→ **Raw data**
^^^^^^^^^^^^^^^^

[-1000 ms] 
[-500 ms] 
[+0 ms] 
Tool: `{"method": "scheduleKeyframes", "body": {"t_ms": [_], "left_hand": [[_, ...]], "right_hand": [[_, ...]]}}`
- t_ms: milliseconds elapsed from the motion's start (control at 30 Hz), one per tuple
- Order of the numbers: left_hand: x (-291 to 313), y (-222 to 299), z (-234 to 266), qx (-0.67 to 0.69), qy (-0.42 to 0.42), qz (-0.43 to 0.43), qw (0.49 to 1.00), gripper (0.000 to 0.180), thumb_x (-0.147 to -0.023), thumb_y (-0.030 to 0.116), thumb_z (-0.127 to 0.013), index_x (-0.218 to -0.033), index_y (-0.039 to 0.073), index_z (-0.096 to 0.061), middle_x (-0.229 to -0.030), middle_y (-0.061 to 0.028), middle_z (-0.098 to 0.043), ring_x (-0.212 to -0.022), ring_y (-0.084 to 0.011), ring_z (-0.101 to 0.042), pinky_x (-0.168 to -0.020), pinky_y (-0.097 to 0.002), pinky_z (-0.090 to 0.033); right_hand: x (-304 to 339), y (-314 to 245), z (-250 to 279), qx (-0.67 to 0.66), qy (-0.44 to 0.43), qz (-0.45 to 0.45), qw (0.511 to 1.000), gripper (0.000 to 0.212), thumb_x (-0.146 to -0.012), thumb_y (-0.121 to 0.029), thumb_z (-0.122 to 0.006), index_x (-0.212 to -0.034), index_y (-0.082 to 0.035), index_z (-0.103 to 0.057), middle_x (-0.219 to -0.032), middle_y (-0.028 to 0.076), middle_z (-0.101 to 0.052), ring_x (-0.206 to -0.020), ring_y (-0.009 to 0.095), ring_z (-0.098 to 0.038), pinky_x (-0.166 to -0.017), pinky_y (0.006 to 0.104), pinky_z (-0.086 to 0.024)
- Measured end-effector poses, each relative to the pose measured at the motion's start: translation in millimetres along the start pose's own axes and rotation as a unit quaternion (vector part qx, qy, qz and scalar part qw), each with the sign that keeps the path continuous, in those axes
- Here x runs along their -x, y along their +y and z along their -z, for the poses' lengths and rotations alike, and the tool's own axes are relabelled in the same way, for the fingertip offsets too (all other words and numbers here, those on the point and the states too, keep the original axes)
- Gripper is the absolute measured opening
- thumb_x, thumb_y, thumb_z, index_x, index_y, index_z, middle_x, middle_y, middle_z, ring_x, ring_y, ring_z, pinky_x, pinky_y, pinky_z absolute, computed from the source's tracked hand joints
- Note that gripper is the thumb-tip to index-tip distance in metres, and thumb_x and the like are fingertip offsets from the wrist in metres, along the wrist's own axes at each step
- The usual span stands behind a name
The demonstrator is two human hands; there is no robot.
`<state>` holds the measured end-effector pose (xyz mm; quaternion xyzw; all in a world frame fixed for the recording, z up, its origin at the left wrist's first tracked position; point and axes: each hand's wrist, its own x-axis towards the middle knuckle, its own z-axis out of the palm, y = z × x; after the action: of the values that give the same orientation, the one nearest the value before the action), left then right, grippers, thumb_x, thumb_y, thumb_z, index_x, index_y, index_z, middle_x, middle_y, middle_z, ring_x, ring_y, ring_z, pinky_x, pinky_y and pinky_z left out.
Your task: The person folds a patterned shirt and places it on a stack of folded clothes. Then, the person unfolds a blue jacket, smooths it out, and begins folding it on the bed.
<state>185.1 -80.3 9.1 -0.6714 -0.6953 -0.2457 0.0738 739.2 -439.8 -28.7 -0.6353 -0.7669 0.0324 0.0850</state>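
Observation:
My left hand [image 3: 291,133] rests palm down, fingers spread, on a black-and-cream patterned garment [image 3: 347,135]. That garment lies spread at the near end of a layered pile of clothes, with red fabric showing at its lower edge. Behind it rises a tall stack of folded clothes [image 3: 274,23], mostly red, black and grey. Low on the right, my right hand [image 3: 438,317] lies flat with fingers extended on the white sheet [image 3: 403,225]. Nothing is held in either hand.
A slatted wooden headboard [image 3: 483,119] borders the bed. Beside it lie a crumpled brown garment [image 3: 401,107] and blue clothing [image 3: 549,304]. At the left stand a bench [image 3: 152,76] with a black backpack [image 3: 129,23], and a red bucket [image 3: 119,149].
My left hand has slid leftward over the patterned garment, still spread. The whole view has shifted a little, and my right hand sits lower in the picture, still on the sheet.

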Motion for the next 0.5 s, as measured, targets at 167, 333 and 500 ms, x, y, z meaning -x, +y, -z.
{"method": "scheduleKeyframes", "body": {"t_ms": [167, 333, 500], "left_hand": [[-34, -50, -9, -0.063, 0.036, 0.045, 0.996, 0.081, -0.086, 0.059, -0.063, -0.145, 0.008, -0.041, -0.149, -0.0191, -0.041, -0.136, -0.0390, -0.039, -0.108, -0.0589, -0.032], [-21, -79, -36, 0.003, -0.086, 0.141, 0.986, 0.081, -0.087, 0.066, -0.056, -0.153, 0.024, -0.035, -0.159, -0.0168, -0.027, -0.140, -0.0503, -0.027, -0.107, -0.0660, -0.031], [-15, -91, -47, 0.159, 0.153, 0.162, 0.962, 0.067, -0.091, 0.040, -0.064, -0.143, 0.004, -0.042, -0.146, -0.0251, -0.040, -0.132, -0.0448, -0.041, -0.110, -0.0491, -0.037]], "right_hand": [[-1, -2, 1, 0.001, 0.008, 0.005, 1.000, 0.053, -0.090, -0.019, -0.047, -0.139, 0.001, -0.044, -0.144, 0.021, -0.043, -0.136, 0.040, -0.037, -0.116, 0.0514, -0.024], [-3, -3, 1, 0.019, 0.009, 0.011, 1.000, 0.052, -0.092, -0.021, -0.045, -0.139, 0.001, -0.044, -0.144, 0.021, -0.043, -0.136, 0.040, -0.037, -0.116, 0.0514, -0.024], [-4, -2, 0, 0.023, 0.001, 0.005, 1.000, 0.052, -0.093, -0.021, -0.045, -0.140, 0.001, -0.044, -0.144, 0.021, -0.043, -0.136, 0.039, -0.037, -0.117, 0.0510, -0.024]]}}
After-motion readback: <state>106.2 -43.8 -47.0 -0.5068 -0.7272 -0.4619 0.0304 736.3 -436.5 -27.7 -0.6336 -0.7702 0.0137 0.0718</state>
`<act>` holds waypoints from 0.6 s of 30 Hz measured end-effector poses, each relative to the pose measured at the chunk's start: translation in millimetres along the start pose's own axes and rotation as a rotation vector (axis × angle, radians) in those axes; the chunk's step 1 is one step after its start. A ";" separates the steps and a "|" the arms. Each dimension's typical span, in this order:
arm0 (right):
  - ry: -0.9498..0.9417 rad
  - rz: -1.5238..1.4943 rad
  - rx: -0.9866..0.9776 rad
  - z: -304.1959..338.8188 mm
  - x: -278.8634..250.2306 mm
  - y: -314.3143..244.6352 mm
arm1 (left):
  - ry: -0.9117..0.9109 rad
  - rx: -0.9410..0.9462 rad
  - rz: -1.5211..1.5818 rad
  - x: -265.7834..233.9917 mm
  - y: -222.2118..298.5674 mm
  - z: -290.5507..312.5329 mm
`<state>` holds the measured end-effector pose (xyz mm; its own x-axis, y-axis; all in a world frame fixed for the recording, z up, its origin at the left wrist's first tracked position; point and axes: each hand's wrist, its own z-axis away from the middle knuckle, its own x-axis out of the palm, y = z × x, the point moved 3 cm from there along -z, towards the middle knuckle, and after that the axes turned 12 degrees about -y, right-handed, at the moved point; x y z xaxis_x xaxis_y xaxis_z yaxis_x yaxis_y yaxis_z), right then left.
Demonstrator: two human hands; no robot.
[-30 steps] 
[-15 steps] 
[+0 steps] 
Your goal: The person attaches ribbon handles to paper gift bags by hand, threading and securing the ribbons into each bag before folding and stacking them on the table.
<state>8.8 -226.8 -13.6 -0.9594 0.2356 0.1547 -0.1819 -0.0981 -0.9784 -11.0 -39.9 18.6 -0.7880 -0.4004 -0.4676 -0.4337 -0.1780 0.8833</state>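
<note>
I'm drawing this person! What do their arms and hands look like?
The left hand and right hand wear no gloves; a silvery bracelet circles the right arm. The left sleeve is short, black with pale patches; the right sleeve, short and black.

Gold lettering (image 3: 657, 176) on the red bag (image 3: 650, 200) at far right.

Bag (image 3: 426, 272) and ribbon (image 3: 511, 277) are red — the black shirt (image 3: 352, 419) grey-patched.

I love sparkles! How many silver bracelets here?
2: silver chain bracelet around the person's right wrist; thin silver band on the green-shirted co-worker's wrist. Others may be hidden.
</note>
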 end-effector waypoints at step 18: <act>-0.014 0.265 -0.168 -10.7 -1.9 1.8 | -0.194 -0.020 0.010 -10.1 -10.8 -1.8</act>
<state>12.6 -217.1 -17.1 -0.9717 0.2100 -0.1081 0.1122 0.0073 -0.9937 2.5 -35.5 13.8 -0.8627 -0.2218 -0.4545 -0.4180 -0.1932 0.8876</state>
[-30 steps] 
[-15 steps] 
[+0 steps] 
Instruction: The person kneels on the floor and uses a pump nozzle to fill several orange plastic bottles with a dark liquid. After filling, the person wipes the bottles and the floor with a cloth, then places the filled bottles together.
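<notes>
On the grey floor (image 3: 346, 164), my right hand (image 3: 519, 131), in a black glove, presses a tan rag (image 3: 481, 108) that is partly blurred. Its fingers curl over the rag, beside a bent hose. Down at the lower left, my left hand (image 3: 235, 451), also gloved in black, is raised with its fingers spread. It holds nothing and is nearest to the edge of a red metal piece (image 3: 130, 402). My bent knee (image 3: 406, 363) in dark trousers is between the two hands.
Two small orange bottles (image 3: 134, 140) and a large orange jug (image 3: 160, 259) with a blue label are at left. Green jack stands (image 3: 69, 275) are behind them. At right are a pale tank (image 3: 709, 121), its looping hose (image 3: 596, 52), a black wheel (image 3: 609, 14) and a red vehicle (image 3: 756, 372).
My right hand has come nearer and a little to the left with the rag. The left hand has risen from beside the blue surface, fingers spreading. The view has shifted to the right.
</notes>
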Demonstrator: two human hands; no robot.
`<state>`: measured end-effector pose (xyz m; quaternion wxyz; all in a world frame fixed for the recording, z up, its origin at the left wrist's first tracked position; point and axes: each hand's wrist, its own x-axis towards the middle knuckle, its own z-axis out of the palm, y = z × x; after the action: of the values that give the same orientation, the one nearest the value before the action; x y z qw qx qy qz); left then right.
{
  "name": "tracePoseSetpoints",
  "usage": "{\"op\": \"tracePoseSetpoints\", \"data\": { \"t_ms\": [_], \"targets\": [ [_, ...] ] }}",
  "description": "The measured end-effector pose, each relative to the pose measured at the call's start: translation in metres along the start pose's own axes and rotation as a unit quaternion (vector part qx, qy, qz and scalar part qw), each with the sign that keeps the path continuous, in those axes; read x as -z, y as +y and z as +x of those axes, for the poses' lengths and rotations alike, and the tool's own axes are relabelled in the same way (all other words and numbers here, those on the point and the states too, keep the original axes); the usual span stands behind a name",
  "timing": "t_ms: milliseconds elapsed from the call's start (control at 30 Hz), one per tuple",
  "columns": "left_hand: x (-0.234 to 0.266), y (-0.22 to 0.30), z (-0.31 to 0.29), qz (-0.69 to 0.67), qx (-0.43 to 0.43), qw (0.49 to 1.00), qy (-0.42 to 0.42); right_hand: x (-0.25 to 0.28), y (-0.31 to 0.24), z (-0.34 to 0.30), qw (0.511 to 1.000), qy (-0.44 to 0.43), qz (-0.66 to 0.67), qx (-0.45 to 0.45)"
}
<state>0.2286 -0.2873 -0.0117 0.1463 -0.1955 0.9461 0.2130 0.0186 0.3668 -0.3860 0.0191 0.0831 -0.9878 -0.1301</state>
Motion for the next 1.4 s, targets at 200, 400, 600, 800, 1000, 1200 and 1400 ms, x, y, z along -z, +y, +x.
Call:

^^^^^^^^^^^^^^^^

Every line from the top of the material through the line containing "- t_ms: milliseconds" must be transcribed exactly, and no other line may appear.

[-1000 ms] 
[-500 ms] 
[+0 ms] 
Tool: `{"method": "scheduleKeyframes", "body": {"t_ms": [_], "left_hand": [[_, ...]], "right_hand": [[_, ...]]}}`
- t_ms: milliseconds elapsed from the motion's start (control at 30 Hz), one per tuple

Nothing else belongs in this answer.